-- PROBLEM TO WORK ON --
Should the word "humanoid" occur in a line of the records, copy that line.
━━━━━ INPUT DATA
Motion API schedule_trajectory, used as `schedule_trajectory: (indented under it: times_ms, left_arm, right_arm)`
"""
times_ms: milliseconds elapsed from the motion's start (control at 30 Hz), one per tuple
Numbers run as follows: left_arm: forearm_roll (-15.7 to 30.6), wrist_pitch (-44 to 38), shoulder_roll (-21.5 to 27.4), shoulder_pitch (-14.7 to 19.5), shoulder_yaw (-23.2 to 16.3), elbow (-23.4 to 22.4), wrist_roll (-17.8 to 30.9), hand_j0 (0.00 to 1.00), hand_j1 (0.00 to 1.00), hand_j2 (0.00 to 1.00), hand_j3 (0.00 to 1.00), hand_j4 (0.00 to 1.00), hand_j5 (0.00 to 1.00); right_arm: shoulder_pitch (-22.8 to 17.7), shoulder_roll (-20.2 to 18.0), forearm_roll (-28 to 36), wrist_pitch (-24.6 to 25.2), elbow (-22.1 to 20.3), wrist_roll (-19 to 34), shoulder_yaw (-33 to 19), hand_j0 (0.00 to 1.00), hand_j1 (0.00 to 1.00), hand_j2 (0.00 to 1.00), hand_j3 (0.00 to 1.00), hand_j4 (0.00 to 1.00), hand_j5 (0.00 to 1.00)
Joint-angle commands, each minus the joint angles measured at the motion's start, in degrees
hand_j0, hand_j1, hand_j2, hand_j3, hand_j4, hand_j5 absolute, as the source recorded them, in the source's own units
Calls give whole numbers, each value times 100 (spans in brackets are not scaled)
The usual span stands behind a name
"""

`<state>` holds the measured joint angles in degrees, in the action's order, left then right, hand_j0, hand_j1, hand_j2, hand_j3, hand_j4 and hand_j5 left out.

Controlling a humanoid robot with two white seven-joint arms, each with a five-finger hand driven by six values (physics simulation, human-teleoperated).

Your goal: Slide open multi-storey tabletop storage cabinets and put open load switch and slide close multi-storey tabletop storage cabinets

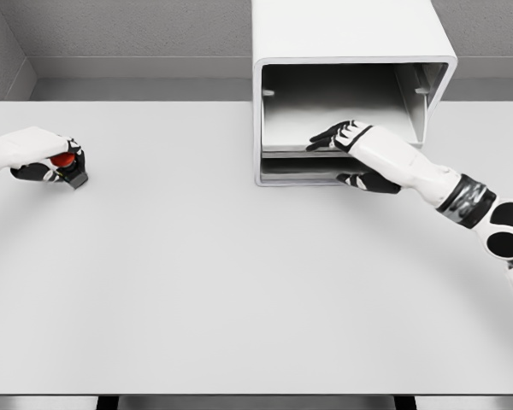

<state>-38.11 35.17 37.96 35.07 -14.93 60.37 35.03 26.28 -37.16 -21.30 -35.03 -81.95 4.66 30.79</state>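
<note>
White cabinet (350,51) open-fronted, red-knobbed switch (66,164) (far left)

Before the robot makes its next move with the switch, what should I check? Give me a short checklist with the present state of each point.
1. Left hand holds the load switch: ok, fingers closed around it.
2. Cabinet is open at the front: ok, interior visible.
3. Right hand is on the drawer tray: ok, fingers rest on its front edge.
4. Tray pulled out far enough: cannot tell.
5. Space inside for the switch: ok, no object visible inside.
6. Table path between switch and cabinet free: ok.
</note>
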Motion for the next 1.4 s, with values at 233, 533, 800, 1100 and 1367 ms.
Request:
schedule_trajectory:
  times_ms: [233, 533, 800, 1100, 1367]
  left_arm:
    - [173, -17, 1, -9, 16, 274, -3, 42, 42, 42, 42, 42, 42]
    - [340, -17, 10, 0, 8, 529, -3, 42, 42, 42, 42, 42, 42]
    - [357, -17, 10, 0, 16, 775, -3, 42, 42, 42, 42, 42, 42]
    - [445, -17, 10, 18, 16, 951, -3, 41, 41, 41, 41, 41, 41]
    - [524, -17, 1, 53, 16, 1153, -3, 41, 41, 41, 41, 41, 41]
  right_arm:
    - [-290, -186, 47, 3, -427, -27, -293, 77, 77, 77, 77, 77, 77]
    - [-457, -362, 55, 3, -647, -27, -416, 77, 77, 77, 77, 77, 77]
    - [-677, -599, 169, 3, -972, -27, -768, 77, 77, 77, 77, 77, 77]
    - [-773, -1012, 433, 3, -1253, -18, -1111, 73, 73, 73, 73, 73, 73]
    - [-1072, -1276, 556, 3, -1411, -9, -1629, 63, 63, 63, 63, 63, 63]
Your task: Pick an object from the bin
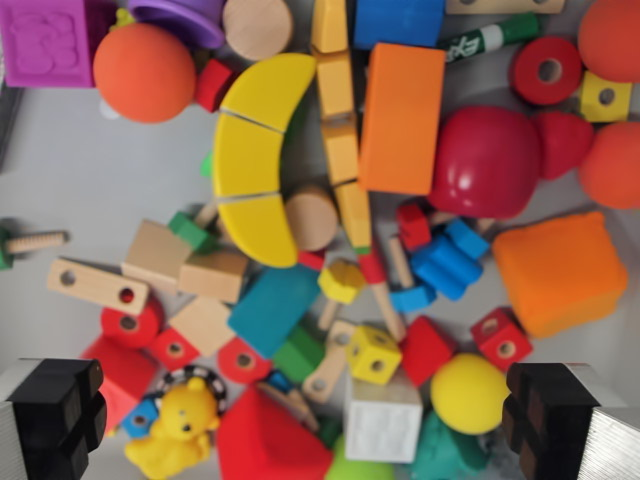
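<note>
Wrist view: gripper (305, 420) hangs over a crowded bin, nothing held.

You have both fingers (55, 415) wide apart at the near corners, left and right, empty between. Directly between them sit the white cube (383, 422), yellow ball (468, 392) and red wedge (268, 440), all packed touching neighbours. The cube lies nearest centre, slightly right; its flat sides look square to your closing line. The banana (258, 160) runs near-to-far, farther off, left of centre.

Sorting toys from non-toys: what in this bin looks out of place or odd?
A green marker lies at the top edge among the blocks, the one non-toy I can make out. The yellow banana shows two cut lines, in three segments, though that may be its design.
</note>
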Robot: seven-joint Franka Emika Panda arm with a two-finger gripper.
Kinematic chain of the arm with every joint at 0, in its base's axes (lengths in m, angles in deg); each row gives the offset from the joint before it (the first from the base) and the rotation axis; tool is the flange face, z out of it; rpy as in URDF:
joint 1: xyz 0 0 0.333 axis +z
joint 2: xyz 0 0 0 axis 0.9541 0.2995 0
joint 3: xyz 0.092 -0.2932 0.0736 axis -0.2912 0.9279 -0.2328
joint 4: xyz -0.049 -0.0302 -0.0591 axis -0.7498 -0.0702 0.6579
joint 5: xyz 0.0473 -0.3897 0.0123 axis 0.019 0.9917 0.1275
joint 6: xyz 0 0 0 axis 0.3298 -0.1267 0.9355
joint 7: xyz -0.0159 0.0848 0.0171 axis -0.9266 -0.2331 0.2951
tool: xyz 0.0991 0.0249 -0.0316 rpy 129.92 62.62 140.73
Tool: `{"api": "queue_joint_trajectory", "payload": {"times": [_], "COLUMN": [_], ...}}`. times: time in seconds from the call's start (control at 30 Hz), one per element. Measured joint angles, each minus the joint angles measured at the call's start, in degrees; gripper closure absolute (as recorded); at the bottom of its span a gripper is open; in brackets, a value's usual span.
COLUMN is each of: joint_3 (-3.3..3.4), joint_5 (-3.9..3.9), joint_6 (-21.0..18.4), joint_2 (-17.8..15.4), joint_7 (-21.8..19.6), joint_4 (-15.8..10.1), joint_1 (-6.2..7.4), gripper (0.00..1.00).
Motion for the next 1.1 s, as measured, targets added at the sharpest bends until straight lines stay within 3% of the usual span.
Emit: {"api": "queue_joint_trajectory", "payload": {"times": [0.67,1.1], "joint_3": [-0.04,-0.34], "joint_5": [0.00,0.00], "joint_6": [0.10,1.93], "joint_2": [-0.03,-0.95], "joint_7": [-0.22,-2.13], "joint_4": [-0.41,-3.03], "joint_1": [0.00,0.45], "gripper": [0.00,0.00]}}
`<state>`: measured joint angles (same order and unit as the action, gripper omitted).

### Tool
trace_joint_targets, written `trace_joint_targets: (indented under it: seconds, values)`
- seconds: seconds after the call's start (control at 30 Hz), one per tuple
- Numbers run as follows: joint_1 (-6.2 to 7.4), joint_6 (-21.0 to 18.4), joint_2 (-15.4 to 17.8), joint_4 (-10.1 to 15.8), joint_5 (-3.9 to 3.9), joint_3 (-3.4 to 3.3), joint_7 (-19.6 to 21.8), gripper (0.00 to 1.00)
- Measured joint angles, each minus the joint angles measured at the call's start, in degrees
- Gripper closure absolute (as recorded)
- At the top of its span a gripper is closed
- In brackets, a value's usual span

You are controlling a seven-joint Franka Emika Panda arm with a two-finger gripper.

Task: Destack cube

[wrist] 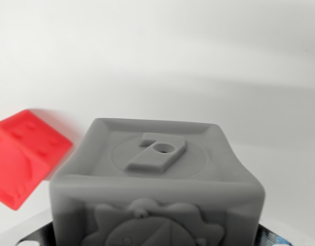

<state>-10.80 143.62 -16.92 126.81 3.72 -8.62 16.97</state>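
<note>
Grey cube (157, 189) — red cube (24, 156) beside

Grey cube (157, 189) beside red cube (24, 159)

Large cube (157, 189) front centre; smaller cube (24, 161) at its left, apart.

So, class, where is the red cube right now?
In the wrist view, the red cube lies at the left edge, tilted, beside and behind the large grey cube that fills the lower centre.
</note>
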Motion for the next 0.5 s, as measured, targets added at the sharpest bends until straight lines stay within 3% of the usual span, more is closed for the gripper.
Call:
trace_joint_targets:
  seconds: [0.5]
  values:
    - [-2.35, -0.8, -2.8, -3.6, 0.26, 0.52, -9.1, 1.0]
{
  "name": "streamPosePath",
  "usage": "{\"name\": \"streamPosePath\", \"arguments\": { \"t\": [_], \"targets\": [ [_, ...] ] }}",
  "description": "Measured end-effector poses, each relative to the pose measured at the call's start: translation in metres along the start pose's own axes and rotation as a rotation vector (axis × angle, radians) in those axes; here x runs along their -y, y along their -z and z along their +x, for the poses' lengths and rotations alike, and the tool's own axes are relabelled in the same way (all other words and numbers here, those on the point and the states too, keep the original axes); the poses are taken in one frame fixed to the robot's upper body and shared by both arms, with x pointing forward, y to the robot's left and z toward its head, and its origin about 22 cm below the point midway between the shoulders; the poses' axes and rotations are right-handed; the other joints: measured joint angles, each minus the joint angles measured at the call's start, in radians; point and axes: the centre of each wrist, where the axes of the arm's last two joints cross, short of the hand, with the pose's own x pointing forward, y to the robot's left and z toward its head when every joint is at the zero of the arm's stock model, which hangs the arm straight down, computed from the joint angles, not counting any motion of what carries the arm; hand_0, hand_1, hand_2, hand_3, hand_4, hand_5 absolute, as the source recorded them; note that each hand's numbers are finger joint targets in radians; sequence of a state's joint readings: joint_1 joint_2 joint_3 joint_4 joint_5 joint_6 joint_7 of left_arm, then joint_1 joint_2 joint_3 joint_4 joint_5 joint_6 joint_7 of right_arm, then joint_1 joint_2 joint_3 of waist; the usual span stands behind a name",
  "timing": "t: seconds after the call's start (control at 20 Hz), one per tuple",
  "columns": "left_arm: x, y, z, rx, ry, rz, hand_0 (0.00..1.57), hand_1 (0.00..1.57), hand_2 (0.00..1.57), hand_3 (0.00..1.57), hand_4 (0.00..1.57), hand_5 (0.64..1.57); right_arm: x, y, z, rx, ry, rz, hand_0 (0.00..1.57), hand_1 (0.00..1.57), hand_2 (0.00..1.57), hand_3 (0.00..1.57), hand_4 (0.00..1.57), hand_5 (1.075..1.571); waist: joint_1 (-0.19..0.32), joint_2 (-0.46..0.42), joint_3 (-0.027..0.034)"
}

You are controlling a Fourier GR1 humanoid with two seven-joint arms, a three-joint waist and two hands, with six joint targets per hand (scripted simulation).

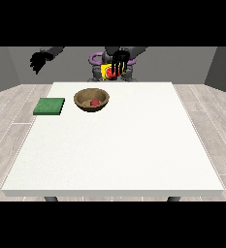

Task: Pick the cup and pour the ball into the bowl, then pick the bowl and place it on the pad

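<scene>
The red ball [93, 102] already lies in the wooden bowl [91, 100], which is not yet on the green pad [49, 106] near the table's [114, 145] left edge. The hand at the view's right [118, 60] hangs fingers-down around a yellow cup [108, 72]; the hand at the view's left [38, 61] looks empty, its finger spread unclear.

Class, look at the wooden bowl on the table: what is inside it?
A red ball lies inside the wooden bowl. The near wall hides part of the bowl's floor, so anything lying there cannot be seen.

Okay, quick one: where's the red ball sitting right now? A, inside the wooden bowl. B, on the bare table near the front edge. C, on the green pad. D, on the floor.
A: the red ball lies inside the wooden bowl, which stands on the white table just right of the green pad.
</scene>
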State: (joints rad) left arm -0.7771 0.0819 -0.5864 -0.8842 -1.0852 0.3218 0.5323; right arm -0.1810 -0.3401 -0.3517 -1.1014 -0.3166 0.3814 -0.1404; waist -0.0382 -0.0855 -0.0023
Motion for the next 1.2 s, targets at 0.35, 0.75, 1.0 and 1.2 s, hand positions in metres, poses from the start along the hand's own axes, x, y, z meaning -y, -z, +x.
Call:
{"name": "streamPosePath", "arguments": {
  "t": [0.35,0.75,1.0,1.2],
  "targets": [
    [-0.055,0.007,0.0,-0.108,-0.717,0.184,0.0,0.0,0.0,0.0,0.41,1.497,-0.017,0.011,-0.004,0.005,0.043,-0.015,0.0,0.0,0.0,0.0,0.7,1.57,0.065,0.123,-0.012],
    [-0.125,0.015,-0.068,-0.017,-1.284,0.169,0.0,0.0,0.0,0.0,0.24,1.49,-0.028,0.013,-0.01,0.044,0.074,-0.131,0.0,0.0,0.0,0.0,0.0,1.57,0.206,0.204,-0.0085],
    [-0.158,0.017,-0.154,0.085,-1.409,0.149,0.0,0.0,0.0,0.0,0.34,1.503,-0.044,0.018,-0.012,0.085,0.098,-0.171,0.0,0.0,0.0,0.0,0.0,1.569,0.256,0.255,-0.0029],
    [-0.186,0.014,-0.213,0.115,-1.444,0.166,0.0,0.0,0.0,0.0,0.32,1.512,-0.064,0.025,-0.021,0.11,0.119,-0.178,0.0,0.0,0.0,0.0,0.0,1.568,0.256,0.29,-0.0001]
  ]
}}
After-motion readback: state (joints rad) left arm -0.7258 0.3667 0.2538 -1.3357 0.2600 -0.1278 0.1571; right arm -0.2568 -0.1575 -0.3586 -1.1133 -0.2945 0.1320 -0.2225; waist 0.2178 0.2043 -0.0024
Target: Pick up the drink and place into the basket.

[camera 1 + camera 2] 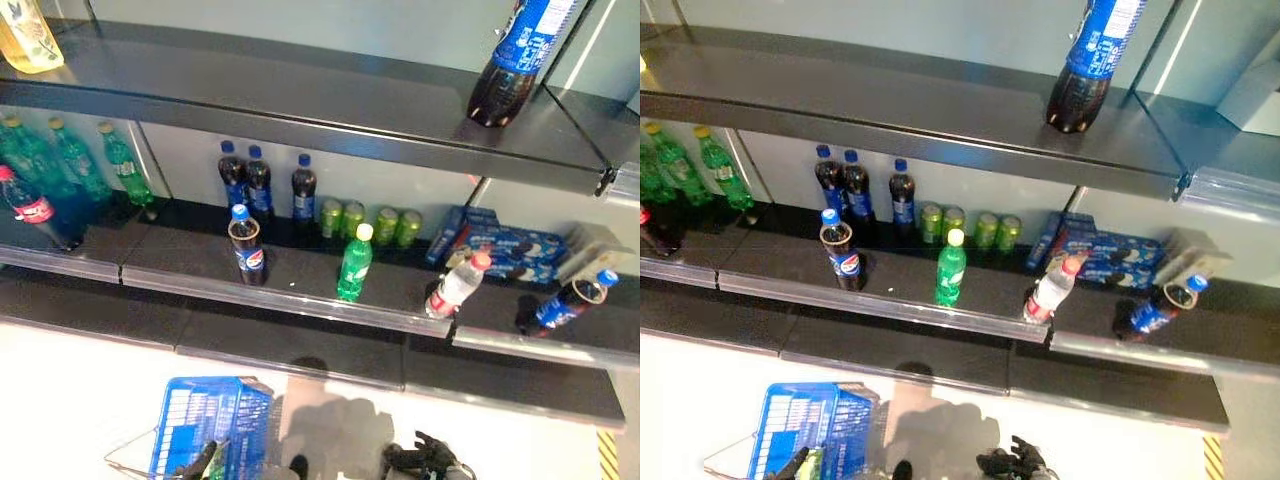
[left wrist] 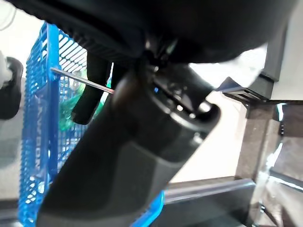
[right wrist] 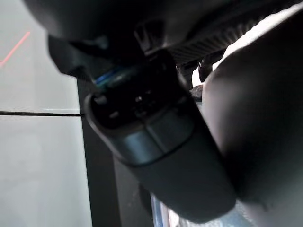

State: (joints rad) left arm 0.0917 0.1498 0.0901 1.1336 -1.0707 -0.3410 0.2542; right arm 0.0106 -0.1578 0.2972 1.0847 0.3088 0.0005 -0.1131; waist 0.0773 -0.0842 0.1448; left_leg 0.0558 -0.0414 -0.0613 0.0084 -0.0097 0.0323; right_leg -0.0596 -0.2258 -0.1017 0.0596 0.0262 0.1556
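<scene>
A blue mesh basket hangs low at the left, in front of the shelves. My left hand is at its near rim, and in the left wrist view a finger curls round the thin wire handle. Something green, seemingly a bottle, lies inside the basket. My right hand hangs low at the middle with relaxed fingers and nothing in it. Near the middle shelf's front edge stand a green bottle and a cola bottle.
A clear red-capped bottle and a blue-capped cola bottle lean on the same shelf to the right. Behind are three cola bottles, green cans and blue boxes. A large cola bottle stands on the top shelf.
</scene>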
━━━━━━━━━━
-- EXERCISE ANSWER --
Controlling a humanoid robot with two white seven-joint arms, each with a five-finger hand driven by six values (physics simulation, human-teleoperated).
You are controlling a Fourier GR1 humanoid with two seven-joint arms, a three-joint waist and two hands, with six joint targets per hand (scripted simulation).

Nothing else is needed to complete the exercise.